### PROBLEM TO WORK ON
Output the records, every one, exactly as given.

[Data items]
-*-
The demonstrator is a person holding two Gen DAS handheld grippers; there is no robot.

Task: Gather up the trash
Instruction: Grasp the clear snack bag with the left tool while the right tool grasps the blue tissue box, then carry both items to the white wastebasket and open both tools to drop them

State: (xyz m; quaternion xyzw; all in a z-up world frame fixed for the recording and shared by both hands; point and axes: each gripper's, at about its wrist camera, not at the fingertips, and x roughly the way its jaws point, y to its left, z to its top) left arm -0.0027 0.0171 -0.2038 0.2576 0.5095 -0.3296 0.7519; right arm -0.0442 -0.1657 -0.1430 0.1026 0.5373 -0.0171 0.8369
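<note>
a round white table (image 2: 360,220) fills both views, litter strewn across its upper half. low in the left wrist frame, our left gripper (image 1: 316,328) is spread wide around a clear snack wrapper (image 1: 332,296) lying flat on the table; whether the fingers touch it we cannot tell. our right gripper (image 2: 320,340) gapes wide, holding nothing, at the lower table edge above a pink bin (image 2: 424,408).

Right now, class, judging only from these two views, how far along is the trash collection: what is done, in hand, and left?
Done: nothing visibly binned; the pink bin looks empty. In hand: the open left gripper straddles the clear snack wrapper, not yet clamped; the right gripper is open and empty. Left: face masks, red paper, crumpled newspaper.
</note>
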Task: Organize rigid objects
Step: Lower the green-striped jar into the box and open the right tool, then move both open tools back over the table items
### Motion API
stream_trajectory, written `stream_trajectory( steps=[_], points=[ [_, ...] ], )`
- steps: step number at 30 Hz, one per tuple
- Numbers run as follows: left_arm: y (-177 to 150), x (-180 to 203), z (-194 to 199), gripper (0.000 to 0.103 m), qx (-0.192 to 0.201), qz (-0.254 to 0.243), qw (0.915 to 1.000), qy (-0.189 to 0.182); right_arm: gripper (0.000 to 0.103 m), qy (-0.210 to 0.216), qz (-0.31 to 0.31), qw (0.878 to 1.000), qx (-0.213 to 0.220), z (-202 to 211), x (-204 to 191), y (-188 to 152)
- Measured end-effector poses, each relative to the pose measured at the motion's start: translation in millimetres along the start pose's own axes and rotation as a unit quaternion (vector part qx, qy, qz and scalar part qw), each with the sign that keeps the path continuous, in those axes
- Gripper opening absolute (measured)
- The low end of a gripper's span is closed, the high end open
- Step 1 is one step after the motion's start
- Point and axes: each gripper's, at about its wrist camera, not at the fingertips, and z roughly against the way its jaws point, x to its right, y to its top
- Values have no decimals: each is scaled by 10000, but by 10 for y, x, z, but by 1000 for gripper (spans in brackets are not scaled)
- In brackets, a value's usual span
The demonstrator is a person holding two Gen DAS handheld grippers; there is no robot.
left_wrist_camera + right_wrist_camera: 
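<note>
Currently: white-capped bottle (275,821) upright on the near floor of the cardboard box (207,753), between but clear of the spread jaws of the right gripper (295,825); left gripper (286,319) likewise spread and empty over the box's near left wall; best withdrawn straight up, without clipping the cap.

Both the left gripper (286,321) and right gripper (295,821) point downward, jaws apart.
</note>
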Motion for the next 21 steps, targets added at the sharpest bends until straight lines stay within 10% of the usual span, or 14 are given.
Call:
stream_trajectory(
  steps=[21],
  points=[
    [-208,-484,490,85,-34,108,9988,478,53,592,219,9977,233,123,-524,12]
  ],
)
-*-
### THE ANSWER
The demonstrator is a person holding two Gen DAS handheld grippers; there is no robot.

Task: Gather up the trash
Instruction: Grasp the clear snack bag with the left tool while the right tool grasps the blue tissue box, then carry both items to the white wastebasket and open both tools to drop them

State: (xyz m; quaternion xyzw; all in a z-up world frame fixed for the recording and shared by both hands; point and axes: each gripper's, at about its wrist camera, not at the fingertips, and x roughly the way its jaws point, y to its left, z to its top) left arm -0.0027 0.0171 -0.2038 0.2576 0.5095 -0.3296 0.7519; right arm -0.0442 -0.1657 -0.1430 0.1026 0.5373 -0.0171 0.8369
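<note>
a round white table (image 2: 360,220) fills both views, litter strewn across its upper half. low in the left wrist frame, our left gripper (image 1: 316,328) is spread wide around a clear snack wrapper (image 1: 332,296) lying flat on the table; whether the fingers touch it we cannot tell. our right gripper (image 2: 320,340) gapes wide, holding nothing, at the lower table edge above a pink bin (image 2: 424,408).

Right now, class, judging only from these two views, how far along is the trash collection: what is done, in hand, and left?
Done: nothing visibly binned; the pink bin looks empty. In hand: the open left gripper straddles the clear snack wrapper, not yet clamped; the right gripper is open and empty. Left: face masks, red paper, crumpled newspaper.
</note>
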Task: Organize rigid objects
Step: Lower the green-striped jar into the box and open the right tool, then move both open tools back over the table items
### Motion API
stream_trajectory, written `stream_trajectory( steps=[_], points=[ [_, ...] ], )`
- steps: step number at 30 Hz, one per tuple
- Numbers run as follows: left_arm: y (-177 to 150), x (-180 to 203), z (-194 to 199), gripper (0.000 to 0.103 m), qx (-0.192 to 0.201), qz (-0.254 to 0.243), qw (0.915 to 1.000), qy (-0.189 to 0.182); right_arm: gripper (0.000 to 0.103 m), qy (-0.210 to 0.216), qz (-0.31 to 0.31), qw (0.878 to 1.000), qx (-0.213 to 0.220), z (-202 to 211), x (-204 to 191), y (-188 to 152)
- Measured end-effector poses, each relative to the pose measured at the motion's start: translation in millimetres along the start pose's own axes and rotation as a unit quaternion (vector part qx, qy, qz and scalar part qw), each with the sign that keeps the path continuous, in those axes
- Gripper opening absolute (measured)
- The low end of a gripper's span is closed, the high end open
- Step 1 is one step after the motion's start
- Point and axes: each gripper's, at about its wrist camera, not at the fingertips, and z roughly against the way its jaws point, x to its right, y to its top
- Values have no decimals: each is scaled by 10000, but by 10 for y, x, z, but by 1000 for gripper (spans in brackets are not scaled)
- In brackets, a value's usual span
The demonstrator is a person holding two Gen DAS handheld grippers; there is no robot.
left_wrist_camera + right_wrist_camera: 
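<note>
Currently: white-capped bottle (275,821) upright on the near floor of the cardboard box (207,753), between but clear of the spread jaws of the right gripper (295,825); left gripper (286,319) likewise spread and empty over the box's near left wall; best withdrawn straight up, without clipping the cap.

Both the left gripper (286,321) and right gripper (295,821) point downward, jaws apart.
</note>
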Motion for the next 21 steps, targets added at the sharpest bends until straight lines stay within 10% of the usual span, or 14 are given.
Call:
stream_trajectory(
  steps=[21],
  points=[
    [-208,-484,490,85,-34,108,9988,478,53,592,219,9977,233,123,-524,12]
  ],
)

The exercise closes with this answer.